Un appel d’offres pour l’autoconsommation dans le tertiaire

Mots clés : Energie renouvelable - Établissements industriels, agricoles, ICPE - Gouvernement - Réglementation

En ouverture du premier colloque national dédié à l’autoconsommation photovoltaïque, le 25 mai à Paris, Virginie Schwarz, directrice générale de l’énergie au ministère de l’Environnement, de l’Energie et de la Mer, a annoncé un appel d’offres portant sur l’autoconsommation dans les bâtiments industriels, tertiaires et agricoles.

On attendait Ségolène Royal, mais c’est finalement Gilles Bœuf, son conseiller scientifique, et Virginie Schwarz, directrice générale de l’énergie au ministère de l’Environnement, de l’Energie et de la Mer, qui ont ouvert le premier colloque national dédié à l’autoconsommation photovoltaïque, le 25 mai à Paris. Si le premier, prévenu la veille au soir de son intervention, s’est contenté d’excuser la ministre et de transmettre « ses encouragements dans leur démarche », la seconde a annoncé un appel d’offres portant sur l’autoconsommation dans les bâtiments industriels, tertiaires et agricoles. « Ces sites présentent une bonne concordance entre leur consommation et la production solaire. La procédure concernera une puissance totale de 50 MW, dont 10 MW seront réservés aux zones non interconnectées (les îles qui ne sont pas reliées au réseau électrique continental, NDLR).

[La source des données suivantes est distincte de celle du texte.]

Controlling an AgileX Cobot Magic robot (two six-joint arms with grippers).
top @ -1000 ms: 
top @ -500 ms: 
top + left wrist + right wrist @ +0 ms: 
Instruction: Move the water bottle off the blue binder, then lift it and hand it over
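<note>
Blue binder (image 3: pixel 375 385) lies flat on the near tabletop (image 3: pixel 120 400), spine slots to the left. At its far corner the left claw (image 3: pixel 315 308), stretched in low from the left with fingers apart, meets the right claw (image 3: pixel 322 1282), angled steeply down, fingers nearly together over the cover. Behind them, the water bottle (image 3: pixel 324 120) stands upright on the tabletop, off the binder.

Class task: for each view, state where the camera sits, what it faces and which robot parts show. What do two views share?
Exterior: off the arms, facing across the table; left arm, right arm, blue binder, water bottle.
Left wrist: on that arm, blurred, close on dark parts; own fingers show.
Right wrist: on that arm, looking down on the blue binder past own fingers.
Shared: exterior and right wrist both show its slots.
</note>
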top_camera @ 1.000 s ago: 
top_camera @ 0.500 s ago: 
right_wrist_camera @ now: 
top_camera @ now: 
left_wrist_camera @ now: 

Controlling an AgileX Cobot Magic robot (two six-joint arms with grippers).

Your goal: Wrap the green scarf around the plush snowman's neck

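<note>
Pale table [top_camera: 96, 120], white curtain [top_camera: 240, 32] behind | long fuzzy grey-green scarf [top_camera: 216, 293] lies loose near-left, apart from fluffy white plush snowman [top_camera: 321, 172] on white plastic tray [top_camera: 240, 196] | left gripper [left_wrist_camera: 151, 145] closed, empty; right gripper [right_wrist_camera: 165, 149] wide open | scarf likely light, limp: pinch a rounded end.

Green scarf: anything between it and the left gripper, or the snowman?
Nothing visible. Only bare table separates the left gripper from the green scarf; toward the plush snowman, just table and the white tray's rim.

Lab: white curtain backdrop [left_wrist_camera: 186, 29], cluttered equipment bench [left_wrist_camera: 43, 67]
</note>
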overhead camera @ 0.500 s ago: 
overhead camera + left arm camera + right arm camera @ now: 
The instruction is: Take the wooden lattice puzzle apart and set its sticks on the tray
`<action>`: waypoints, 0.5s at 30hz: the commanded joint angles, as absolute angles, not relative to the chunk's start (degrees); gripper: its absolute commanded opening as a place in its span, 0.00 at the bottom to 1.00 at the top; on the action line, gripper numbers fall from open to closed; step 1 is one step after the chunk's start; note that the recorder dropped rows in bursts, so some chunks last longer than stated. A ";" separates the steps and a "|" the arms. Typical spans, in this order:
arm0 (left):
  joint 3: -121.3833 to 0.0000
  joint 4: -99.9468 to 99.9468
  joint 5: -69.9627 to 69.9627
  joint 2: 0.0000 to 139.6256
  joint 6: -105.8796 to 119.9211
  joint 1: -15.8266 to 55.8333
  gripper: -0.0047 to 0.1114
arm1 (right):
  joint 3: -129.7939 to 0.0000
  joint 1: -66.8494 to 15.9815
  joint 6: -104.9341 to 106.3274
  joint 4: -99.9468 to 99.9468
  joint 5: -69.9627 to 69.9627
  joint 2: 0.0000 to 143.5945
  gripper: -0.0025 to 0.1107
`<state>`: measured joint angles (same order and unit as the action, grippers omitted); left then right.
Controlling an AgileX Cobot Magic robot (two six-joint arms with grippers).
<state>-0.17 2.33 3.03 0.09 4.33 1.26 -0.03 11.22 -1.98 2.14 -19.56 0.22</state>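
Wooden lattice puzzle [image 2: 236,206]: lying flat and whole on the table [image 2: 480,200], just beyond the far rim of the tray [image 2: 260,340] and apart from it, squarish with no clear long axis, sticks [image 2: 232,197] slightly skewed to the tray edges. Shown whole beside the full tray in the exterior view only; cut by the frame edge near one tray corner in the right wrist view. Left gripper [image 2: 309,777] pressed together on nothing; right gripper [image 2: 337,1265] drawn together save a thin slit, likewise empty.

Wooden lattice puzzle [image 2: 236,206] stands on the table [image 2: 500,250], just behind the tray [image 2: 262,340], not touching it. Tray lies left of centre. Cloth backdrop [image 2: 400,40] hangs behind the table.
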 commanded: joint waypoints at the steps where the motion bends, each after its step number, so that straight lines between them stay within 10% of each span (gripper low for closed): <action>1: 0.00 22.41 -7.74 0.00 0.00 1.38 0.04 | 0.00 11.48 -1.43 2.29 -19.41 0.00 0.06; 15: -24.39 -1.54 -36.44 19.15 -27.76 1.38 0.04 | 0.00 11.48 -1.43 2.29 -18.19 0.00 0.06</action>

Elle visera les installations photovoltaïques ou hydrauliques d’une puissance comprise entre 100 et 500 kW, a-t-elle précisé. L’aide devrait prendre la forme d’une valorisation de l’énergie autoconsommée. Nous travaillons avec la Commission de régulation de l’énergie à l’établissement d’un cahier des charges. Il devrait paraitre avant l’été. »

 

Un choix peu répandu

 

L’autoconsommation consiste d’un point de vue contractuel à consommer l’énergie électrique directement sur son lieu de production. C’est la traduction dans le droit d’une réalité physique. En effet, l’électricité circule toujours vers le point de consommation le plus proche. Lorsque, dans une construction, des panneaux photovoltaïques génèrent un courant, il sera accaparé par les équipements de l’édifice.

Cependant, aujourd’hui, la grande majorité des propriétaires d’installations solaires ont un contrat de rachat d’électricité avec EDF. Selon la loi, ils cèdent la totalité de leur production au fournisseur d’énergie. Pour des dispositifs d’une puissances inférieures à 100 kW, les contrats de vente du surplus d’énergie ou les conventions d’autoconsommation sans injection dans le réseau sont encore très minoritaires. Le procédé est pourtant déjà répandu chez certains de nos voisins. « Environ 2,3 % de l’électricité est autoconsommée en Allemagne et plus d’un pour cent en Italie, fait remarquer Daniel Bour, le président du syndicat Enerplan. Les prix de l’énergie sont toutefois plus élevés dans ces pays. » Dans l’état actuel des subventions, les installations photovoltaïques éligibles à l’appel d’offres affichent un temps de retour sur investissement d’une dizaine d’années. Ce nouveau soutien financier de l’Etat sera donc le bienvenu pour dynamiser le marché.